Physicians for Life: Defund Abortion
BY RYAN WILSON
In these times of strained health care resources, it is more imperative now than ever that government be streamlining spending in the health care sector. A necessary step in doing this is to identify those services which are not medically necessary and delist them. It is our opinion that abortion is never medically necessary and should be defunded provincially.
Under Canadian law, provinces are required to fund all “medically necessary” services. However, it is never clearly defined as to which services should be considered necessary, and which should not. Thus, there is room for discussion about the medical necessity of each individual service. The reasons given for abortion being necessary have traditionally centered around the notions of the emotional well-being of the woman, the potential physical harm to a mother surrounding certain complications during pregnancy, as well as the possibility of fetal abnormalities identified during pregnancy for which termination is the common “treatment.”
The emotional health of a woman who finds herself in a crisis pregnancy and does not wish to parent a child is often given as a justification for why abortion is a required medical service. The emotional health of these women is certainly of the utmost importance, however there is no good scientific evidence that says abortion positively impacts mental health outcomes for women in crisis pregnancies. Actually, the opposite is more likely true. There is evidence that abortion negatively impacts woman’s mental health with respect to depression, anxiety disorders, and suicidal behavior.

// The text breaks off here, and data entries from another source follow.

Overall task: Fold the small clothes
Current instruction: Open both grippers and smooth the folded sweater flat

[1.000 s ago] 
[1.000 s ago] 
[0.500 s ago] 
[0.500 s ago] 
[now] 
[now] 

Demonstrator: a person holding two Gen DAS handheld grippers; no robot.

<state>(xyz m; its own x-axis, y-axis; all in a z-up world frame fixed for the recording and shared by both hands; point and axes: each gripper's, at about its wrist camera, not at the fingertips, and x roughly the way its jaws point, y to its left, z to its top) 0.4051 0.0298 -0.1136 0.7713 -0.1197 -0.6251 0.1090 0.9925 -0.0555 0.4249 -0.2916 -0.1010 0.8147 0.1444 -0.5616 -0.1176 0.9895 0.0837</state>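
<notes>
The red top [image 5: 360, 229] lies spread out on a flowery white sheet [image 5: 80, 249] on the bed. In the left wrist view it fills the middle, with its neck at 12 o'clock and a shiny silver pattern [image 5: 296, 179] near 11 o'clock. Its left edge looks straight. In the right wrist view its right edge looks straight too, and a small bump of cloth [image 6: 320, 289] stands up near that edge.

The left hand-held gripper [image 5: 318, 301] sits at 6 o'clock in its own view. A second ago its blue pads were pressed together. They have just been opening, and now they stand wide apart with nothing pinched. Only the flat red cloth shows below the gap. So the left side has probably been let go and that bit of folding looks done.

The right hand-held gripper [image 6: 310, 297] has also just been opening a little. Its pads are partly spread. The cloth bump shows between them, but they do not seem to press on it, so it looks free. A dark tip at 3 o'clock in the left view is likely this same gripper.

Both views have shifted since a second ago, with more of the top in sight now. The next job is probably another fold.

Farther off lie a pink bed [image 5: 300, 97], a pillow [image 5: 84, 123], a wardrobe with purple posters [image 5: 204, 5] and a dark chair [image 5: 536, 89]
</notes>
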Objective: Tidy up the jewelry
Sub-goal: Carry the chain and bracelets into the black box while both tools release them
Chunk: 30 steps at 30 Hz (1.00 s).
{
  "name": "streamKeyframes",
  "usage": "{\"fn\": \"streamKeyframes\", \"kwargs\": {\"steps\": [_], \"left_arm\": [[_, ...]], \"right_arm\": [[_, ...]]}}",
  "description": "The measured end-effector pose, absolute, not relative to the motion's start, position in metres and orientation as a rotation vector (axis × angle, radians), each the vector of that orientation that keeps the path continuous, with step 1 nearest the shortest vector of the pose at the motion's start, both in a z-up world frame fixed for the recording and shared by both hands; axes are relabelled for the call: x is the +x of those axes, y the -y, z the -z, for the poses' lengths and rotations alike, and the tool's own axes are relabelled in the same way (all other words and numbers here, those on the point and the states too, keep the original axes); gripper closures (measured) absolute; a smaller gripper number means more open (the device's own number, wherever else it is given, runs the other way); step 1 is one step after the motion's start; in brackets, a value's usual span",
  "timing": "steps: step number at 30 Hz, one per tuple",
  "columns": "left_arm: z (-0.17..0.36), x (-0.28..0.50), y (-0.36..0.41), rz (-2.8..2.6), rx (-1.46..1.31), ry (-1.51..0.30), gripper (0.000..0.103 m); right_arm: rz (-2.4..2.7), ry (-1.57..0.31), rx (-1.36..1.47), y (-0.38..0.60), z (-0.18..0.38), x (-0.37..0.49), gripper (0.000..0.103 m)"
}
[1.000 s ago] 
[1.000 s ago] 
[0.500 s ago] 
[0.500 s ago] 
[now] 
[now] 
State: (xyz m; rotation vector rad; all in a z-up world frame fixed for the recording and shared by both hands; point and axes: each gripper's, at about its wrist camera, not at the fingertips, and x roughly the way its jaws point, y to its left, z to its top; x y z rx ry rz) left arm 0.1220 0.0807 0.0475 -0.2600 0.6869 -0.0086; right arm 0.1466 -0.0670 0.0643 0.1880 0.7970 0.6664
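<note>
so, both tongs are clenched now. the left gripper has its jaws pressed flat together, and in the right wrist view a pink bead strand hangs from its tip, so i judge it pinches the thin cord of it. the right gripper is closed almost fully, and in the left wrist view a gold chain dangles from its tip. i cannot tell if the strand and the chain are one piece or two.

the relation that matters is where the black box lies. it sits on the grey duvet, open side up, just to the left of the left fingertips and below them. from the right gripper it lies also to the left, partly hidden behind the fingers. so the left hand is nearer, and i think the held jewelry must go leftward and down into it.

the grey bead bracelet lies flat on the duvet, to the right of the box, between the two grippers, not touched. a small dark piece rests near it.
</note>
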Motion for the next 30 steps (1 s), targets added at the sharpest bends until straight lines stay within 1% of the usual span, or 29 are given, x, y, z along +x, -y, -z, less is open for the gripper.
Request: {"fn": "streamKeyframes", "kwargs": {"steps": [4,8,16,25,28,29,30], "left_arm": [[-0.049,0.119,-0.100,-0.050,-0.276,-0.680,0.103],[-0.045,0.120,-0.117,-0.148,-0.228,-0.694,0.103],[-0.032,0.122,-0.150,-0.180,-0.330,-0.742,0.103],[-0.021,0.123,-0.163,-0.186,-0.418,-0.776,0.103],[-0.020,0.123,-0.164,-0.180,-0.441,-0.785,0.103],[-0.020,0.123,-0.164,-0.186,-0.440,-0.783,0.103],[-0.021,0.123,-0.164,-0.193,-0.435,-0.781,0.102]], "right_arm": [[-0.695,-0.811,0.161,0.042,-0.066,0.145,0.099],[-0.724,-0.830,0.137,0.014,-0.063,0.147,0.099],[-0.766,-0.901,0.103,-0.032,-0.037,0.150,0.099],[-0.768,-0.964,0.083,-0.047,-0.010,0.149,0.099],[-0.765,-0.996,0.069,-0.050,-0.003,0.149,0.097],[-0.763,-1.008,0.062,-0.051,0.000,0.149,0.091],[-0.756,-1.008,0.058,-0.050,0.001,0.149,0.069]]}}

There are infrequent cases in which pregnancy can place the physical health of a woman in jeopardy. Although induced abortion is often heralded as the sole treatment for these conditions, invariably it is not the only option. Rather, treatment of the underlying condition should be the course of action, and although it may result in the loss of the pregnancy, this situation is far different from an induced abortion which targets destruction of the fetus as its end. So even in these difficult situations, abortion should not be considered as a medical necessity, given that other treatments exist which also preserve the physical well-being of the mother.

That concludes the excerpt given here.